» REQUIRED ACTION
The output should be every line below, retyped exactly, with no images.

» INFORMATION PROVIDED
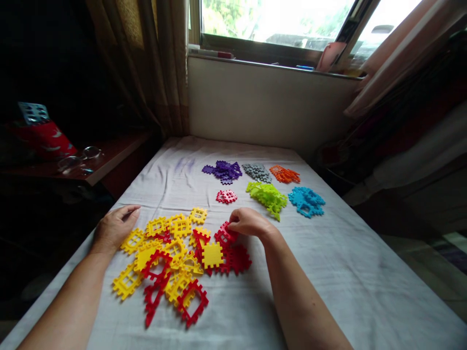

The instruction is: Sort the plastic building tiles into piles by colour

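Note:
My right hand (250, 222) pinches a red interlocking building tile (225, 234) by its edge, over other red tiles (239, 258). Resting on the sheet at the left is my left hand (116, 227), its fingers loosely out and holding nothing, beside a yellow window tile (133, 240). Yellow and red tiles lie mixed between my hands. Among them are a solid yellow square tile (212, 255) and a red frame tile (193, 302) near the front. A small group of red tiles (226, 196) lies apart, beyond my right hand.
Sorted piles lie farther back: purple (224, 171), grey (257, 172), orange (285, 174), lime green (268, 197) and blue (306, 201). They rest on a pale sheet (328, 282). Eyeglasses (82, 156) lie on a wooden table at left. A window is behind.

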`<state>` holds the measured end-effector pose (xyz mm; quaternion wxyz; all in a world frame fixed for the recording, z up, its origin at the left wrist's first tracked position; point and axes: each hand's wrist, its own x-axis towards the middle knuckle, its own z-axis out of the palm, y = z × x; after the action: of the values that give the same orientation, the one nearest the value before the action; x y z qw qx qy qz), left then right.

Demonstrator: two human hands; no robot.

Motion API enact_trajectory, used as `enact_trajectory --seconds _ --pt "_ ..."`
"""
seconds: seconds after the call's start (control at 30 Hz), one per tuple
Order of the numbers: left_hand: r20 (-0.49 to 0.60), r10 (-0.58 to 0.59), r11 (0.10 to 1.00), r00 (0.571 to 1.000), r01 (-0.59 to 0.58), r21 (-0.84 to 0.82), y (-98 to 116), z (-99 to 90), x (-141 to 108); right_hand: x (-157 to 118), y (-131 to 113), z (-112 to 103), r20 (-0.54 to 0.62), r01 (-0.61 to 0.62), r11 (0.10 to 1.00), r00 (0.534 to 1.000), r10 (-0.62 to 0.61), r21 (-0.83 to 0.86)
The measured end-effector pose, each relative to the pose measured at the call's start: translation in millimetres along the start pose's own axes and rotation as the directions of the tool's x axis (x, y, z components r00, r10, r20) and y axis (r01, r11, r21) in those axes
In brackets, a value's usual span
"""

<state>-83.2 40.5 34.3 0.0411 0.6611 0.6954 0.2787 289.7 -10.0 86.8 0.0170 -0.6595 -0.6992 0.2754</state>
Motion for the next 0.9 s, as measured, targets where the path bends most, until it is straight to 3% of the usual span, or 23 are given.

» RESPONSE BOX
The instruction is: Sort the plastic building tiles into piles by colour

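Note:
My right hand (250, 222) pinches a red interlocking building tile (225, 234) by its edge, over other red tiles (239, 258). Resting on the sheet at the left is my left hand (116, 227), its fingers loosely out and holding nothing, beside a yellow window tile (133, 240). Yellow and red tiles lie mixed between my hands. Among them are a solid yellow square tile (212, 255) and a red frame tile (193, 302) near the front. A small group of red tiles (226, 196) lies apart, beyond my right hand.
Sorted piles lie farther back: purple (224, 171), grey (257, 172), orange (285, 174), lime green (268, 197) and blue (306, 201). They rest on a pale sheet (328, 282). Eyeglasses (82, 156) lie on a wooden table at left. A window is behind.
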
`<state>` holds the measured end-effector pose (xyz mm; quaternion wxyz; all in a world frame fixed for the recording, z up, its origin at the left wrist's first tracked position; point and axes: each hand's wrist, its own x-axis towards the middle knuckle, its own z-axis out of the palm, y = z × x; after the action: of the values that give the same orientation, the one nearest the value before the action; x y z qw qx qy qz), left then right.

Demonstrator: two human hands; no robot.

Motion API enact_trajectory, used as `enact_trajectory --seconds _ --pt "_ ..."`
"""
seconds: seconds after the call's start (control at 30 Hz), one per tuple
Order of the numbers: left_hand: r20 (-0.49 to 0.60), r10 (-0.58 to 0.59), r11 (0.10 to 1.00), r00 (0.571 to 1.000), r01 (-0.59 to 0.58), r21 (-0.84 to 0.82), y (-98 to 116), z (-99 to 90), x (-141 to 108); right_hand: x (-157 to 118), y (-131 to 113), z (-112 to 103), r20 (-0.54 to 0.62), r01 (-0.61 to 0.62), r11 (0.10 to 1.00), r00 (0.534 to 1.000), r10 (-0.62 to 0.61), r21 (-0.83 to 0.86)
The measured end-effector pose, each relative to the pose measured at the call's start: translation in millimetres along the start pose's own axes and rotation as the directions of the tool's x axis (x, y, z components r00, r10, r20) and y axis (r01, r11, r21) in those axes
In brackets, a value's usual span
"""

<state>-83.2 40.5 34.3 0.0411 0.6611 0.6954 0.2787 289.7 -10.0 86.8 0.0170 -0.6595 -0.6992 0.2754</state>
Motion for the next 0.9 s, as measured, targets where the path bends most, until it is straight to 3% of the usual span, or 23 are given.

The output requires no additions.